Multiple vulnerabilities were reported in Apple iTunes. A remote user can execute arbitrary code on the target system. A remote user can spoof digital certificates. BlackBerry OS is affected by one vulnerability.|
A remote user can conduct a man-in-the-middle attack to trigger a memory corruption error in WebKit and cause the target iTunes application to execute arbitrary code while the target user is browsing the iTunes Store [CVE-2013-0879, CVE-2013-0991, CVE-2013-0992, CVE-2013-0993, CVE-2013-0994, CVE-2013-0995, CVE-2013-0996, CVE-2013-0997, CVE-2013-0998, CVE-2013-0999, CVE-2013-1000, CVE-2013-1001, CVE-2013-1002, CVE-2013-1003, CVE-2013-1004, CVE-2013-1005, CVE-2013-1006,
CVE-2013-1007, CVE-2013-1008, CVE-2013-1010, CVE-2013-1011].
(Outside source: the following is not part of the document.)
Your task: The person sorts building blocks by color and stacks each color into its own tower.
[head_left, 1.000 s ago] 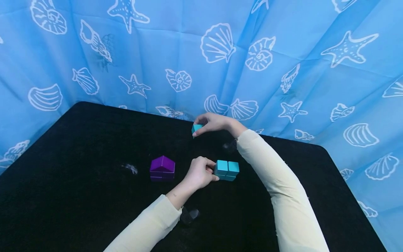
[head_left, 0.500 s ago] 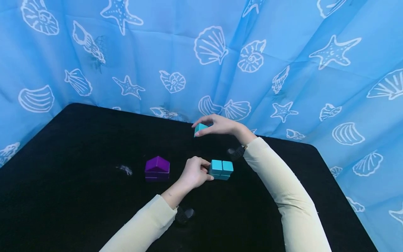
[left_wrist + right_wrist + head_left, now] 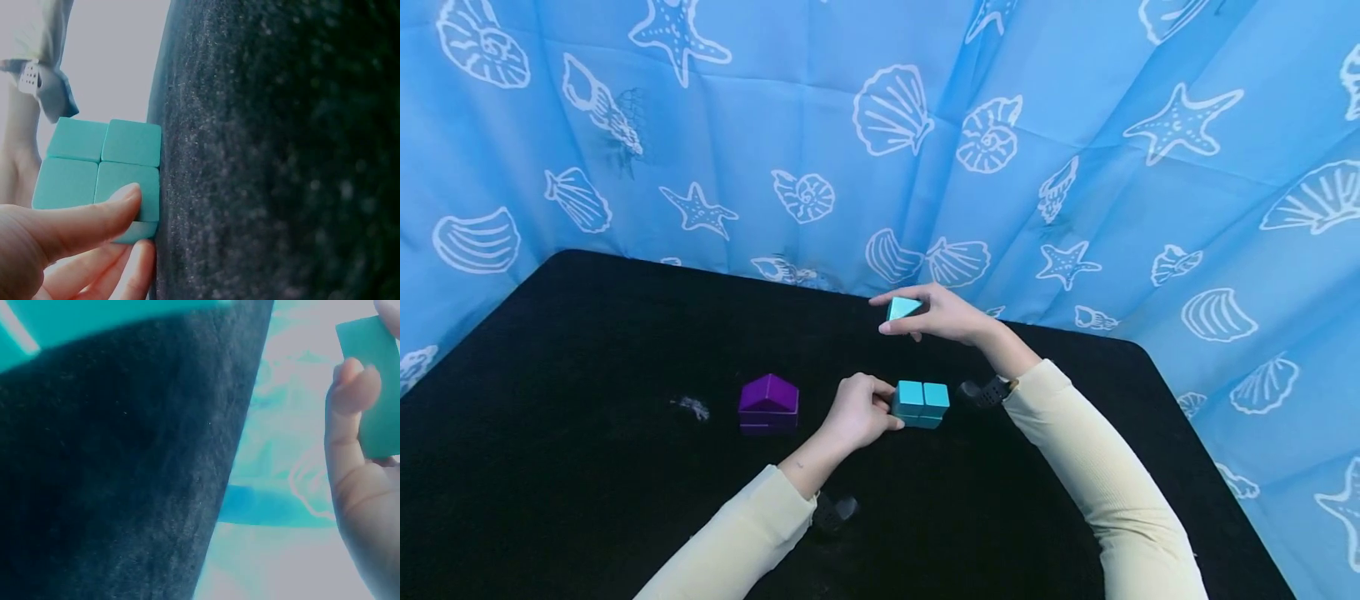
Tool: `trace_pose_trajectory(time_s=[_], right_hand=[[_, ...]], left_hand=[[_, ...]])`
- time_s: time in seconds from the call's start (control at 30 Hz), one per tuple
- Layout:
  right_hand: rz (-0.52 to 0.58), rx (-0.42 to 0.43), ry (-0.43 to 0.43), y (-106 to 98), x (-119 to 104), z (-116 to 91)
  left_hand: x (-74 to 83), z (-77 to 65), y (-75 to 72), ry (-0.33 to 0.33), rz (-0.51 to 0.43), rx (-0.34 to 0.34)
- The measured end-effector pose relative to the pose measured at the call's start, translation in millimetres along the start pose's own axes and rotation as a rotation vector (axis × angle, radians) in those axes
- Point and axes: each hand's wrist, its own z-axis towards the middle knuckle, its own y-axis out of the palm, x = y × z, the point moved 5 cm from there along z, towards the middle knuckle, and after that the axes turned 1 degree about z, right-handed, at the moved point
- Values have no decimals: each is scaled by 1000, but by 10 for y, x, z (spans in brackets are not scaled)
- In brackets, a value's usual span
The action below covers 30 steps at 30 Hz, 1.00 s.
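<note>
Turquoise cubes form a stack (image 3: 921,402), two wide and two high, on the black table. My left hand (image 3: 857,410) pinches its left side; in the left wrist view the thumb (image 3: 119,203) lies across a lower cube of the stack (image 3: 97,147), with other fingers curled underneath. Behind the stack and above it, my right hand (image 3: 951,314) holds a turquoise triangular block (image 3: 902,308) between thumb and fingers. The right wrist view catches that triangular block (image 3: 382,406) at its right edge, partly covered by a finger.
To the left stands a purple block house (image 3: 769,404) with a peaked top. A pale mark (image 3: 691,407) lies on the black tabletop (image 3: 625,350). A blue shell-print curtain (image 3: 820,100) hangs along the table's back edge. Dark devices are worn at both wrists.
My right hand has moved right and slightly toward me with the block, which has turned to show its triangular face. My left hand keeps its hold on the stack. The head view has shifted slightly.
</note>
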Motion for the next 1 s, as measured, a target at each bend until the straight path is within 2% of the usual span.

Atte Kettunen of OUSPG, Jay Civelli of the Chromium development community, Google Chrome Security Team (Martin Barbella), Google Chrome Security Team (Inferno), David German of Google, Vitaliy Toropov (via HP TippingPoint's Zero Day Initiative), pa_kt (via HP TippingPoint's Zero Day Initiative), Fermin J. Serna of the Google Security Team, Ryan Humenick, Sergey Glazunov, and miaubiz reported these vulnerabilities.
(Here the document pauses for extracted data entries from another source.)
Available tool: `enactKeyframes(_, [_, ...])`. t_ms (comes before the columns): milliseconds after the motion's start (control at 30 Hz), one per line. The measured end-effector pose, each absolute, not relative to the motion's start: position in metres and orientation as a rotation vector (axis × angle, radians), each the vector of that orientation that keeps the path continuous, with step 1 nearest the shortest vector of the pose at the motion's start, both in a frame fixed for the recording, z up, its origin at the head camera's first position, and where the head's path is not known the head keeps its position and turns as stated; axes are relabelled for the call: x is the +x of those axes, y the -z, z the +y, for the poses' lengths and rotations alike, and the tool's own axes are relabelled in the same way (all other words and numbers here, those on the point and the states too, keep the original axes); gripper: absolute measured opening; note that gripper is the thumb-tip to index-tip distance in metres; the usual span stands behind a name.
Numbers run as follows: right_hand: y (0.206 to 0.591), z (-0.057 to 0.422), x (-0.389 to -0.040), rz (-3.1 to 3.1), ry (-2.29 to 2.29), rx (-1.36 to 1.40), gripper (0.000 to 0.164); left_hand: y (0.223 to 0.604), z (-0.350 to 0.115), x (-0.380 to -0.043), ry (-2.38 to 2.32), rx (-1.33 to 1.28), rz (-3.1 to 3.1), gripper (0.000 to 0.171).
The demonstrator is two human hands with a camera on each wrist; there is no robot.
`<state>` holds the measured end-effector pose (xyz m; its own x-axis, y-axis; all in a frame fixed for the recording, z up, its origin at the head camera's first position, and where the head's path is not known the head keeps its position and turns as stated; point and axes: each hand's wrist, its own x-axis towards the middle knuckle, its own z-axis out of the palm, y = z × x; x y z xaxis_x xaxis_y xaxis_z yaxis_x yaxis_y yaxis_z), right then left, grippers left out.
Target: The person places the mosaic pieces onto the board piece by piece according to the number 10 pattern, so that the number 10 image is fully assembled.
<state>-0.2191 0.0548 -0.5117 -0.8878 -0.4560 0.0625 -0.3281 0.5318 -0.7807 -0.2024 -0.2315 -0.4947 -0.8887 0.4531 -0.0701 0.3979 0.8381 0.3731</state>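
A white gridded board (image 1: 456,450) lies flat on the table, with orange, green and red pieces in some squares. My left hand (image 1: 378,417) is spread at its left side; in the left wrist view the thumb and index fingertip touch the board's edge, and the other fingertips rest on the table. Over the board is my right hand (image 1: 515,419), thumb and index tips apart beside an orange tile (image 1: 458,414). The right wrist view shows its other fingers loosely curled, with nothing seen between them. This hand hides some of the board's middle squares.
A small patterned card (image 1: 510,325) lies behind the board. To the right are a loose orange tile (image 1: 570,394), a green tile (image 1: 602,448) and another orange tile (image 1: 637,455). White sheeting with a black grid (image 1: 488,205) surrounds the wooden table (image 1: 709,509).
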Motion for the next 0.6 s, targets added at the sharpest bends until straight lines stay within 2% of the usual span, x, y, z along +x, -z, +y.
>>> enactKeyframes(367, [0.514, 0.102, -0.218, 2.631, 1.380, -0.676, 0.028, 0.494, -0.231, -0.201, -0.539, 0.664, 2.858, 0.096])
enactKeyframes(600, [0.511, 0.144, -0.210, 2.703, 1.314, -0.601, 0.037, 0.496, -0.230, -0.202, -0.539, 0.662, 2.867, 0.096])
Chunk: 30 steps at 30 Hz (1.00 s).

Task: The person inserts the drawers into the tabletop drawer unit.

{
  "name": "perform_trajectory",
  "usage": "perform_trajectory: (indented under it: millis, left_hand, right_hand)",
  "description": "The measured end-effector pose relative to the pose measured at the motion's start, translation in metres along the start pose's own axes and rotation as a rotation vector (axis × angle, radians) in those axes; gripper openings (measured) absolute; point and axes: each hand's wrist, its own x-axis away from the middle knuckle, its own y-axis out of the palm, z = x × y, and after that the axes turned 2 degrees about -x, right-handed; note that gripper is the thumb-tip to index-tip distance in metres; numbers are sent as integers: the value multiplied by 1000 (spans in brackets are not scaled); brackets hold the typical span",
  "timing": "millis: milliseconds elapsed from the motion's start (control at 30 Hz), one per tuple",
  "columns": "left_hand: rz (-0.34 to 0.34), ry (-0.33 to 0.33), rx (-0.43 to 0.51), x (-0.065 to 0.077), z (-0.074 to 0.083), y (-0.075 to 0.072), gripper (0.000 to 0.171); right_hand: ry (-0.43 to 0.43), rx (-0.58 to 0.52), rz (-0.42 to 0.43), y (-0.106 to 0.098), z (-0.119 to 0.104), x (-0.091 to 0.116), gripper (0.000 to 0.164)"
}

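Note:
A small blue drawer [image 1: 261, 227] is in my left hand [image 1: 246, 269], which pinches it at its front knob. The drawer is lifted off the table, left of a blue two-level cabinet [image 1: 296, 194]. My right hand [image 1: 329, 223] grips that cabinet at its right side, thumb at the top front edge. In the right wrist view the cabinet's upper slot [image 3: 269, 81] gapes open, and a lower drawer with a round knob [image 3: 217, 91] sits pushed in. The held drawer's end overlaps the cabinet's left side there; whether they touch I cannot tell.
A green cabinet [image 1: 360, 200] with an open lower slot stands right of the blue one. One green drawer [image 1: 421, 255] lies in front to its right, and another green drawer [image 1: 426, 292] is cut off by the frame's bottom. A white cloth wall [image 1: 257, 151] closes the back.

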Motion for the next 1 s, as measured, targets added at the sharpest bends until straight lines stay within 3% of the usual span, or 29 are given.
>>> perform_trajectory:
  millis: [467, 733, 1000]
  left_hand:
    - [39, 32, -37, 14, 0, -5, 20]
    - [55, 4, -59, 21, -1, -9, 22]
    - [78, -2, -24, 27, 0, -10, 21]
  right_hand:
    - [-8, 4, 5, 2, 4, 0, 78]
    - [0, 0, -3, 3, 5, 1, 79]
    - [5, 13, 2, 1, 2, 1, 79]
The system does not properly validate certificates. A remote user can conduct a man-in-the-middle attack to spoof HTTPS server certificates and obtain potentially sensitive information [CVE-2013-1014].
Christopher of ThinkSECURE Pte Ltd and Christopher Hickstein of University of Minnesota reported this vulnerability.